Kolya’s family is holed up in their building, a one-story structure on a quiet side street. The parents get out games for the children, and Vladimir, the dad, watches “Lord of the Rings” on TV. The shelling is still far away, and they can still tell themselves that the war isn’t affecting them. Kolya leafs through books he would otherwise have no time for because of school. He gets caught up in George Orwell’s “1984,” a story about a country turning into a totalitarian surveillance state. Between explosions, Kolya thinks about how much the plot reminds him of Russia.
“In the early days of the war, we even had online classes. There were explosions outside, but the teacher was talking about how we should do our homework. Everyone believed the Ukrainian army would be able to hold out in Mariupol. That it was only a matter of time before everything would return to normal.

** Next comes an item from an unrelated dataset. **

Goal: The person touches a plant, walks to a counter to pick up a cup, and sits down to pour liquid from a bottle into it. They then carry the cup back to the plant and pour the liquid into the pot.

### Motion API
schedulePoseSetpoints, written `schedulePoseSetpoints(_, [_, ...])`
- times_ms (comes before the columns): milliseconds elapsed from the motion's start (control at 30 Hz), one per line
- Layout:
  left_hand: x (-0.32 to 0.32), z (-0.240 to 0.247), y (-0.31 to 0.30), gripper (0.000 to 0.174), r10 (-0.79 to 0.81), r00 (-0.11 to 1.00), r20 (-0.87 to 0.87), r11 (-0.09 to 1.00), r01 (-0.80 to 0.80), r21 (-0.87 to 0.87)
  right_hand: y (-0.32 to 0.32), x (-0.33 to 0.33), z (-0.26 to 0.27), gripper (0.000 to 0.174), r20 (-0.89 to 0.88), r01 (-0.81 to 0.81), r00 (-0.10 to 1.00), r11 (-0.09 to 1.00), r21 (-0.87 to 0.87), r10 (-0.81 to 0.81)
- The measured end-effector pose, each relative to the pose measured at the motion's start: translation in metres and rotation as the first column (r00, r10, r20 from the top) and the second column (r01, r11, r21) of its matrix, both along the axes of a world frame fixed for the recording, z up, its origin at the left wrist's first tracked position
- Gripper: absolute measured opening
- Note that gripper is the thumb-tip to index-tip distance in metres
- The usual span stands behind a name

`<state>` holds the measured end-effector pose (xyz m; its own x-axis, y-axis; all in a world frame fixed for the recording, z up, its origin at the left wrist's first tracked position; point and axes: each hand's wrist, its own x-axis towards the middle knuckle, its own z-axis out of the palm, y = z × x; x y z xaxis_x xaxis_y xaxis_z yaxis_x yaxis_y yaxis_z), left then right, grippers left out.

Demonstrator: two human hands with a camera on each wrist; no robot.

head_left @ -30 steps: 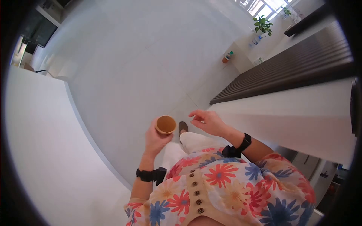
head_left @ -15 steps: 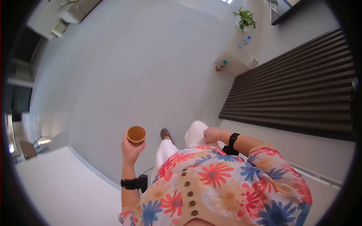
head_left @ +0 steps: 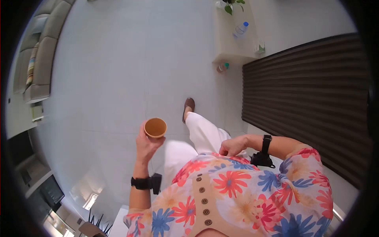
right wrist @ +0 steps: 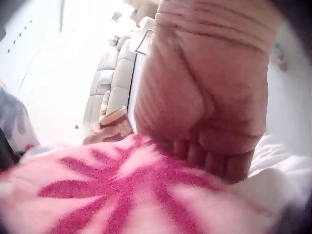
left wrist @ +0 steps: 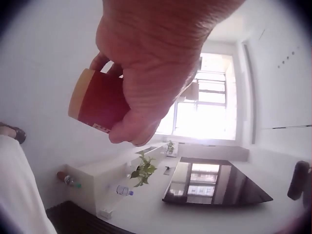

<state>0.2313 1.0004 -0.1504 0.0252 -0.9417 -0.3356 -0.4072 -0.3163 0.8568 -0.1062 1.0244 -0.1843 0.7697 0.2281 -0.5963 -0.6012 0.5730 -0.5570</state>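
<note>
My left hand (head_left: pixel 147 147) grips a cup (head_left: pixel 155 127) in front of my left thigh, its open mouth facing up with a tan inside. In the left wrist view, the cup (left wrist: pixel 101 100) shows a dark red side and a tan band, with fingers and thumb wrapped round it. Loosely curled, my right hand (head_left: pixel 234 145) hangs at the front hem of the flowered shirt (head_left: pixel 231 185). The shirt cloth hides part of its fingertips in the right wrist view, and no object shows in that hand (right wrist: pixel 204 97).
A dark slatted panel (head_left: pixel 300 87) runs along the right. Ahead of it stands a low white ledge (head_left: pixel 233 47) with a water bottle (head_left: pixel 241 29) and a plant (head_left: pixel 233 6). A green-capped bottle (head_left: pixel 222 68) is beside the ledge. A beige sofa (head_left: pixel 45 59) is at far left.
The view has turned, bringing the sofa in at left, while the white surface at lower left has mostly gone. My right hand has drawn back to the shirt hem; the left still holds the cup.
</note>
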Motion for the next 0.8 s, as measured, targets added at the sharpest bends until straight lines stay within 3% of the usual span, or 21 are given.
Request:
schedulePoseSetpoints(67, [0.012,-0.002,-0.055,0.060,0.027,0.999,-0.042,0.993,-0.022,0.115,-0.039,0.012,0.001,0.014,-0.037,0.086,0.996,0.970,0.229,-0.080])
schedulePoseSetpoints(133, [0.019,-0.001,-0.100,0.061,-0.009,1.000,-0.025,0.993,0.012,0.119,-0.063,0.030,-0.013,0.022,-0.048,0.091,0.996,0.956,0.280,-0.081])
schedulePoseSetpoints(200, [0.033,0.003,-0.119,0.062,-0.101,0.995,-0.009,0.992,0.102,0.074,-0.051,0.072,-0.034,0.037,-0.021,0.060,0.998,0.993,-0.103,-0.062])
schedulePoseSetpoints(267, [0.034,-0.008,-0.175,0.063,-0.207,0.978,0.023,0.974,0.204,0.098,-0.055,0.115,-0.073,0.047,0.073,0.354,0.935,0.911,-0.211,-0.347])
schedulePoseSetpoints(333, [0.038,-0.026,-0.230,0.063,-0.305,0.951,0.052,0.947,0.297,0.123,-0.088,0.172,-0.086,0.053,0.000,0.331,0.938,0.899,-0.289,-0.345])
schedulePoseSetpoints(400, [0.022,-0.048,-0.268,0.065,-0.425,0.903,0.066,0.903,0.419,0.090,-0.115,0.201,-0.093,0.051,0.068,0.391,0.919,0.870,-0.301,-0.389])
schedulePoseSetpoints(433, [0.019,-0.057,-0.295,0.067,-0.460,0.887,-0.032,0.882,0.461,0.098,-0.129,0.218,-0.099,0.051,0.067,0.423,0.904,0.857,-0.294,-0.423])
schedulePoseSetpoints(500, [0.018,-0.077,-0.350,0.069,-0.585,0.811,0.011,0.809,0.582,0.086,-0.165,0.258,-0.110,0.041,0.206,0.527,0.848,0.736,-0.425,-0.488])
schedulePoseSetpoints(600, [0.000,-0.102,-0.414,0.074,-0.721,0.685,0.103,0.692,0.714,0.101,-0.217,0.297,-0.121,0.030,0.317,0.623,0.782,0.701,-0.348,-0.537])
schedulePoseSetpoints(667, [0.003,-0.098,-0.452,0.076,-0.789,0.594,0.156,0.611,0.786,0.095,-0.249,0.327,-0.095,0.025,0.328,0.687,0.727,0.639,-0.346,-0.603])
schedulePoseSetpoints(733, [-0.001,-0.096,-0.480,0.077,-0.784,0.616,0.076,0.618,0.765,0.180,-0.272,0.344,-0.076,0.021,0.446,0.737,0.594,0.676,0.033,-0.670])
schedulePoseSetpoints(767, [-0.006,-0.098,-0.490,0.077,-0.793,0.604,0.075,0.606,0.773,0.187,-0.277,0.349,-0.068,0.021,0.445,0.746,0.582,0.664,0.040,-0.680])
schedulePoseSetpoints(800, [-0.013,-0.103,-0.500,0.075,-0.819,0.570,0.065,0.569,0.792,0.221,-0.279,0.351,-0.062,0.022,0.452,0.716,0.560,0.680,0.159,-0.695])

One evening I was watching Star Wars with my friend Vika, with each of us as our own computer. Vika and I know each other from school, we have been a couple for two years. Her family also stayed in Mariupol. We lived only 10 minutes from each other. Visits weren’t possible, but we shared our screen on Skype and watched TV together.
Suddenly, the picture froze and the sound stuttered. I said: Vika, I can’t hear you anymore. Then there was a bang outside, sparks flying in the sky. The power went out.”
The Russians cut more than a dozen power lines in the first weeks of the war. After that, the only things providing warmth were the open fires many lit on their balconies. By now, at the latest, the residents of Mariupol are coming to realize that Russia has deceived them. But it’s too late. The way out of the city is already mined and blocked.
“It was freezing cold at home. We wore four sweaters on top of each other and also wrapped ourselves in blankets. It didn’t help, it was always cold. And then, just when we thought things couldn’t get any worse, the water disappeared.
At first, it was still dripping out of the tap. At some point, though, nothing came at all. That was the beginning of the apocalypse – I don’t have any other way of describing it. We lived like savages. We could no longer wash, and instead of a toilet, we used a bucket or plastic bags. To get water, we had to leave the house and go up the street, where there was a spring. The path was dangerous and the water was dirty. We boiled it over the fire. But it still tasted terrible.”
In the beginning, the family still lives in the house, they sleep in their beds and eat at their table. Although the rumblings of war are approaching, their dad initially refuses to prepare the basement as a shelter.
Each family member is confronting the threat differently. Kolya’s dad Vladimir with stoic denial, his mother Natalia with concern for her children. Polina, the youngest, is overcome by nervous hysteria: Instead of crying, she laughs herself silly all the time. Kolya, for his part, shakes uncontrollably, and he is no longer in full control of his hands and legs. He can barely sleep at night out of fear he won’t live to see the morning.
Then a shell strikes their neighborhood for the first time. Screeching, it flies over the building before dropping on its target with a bang. The ground shakes like an earthquake, Kolya feels it too.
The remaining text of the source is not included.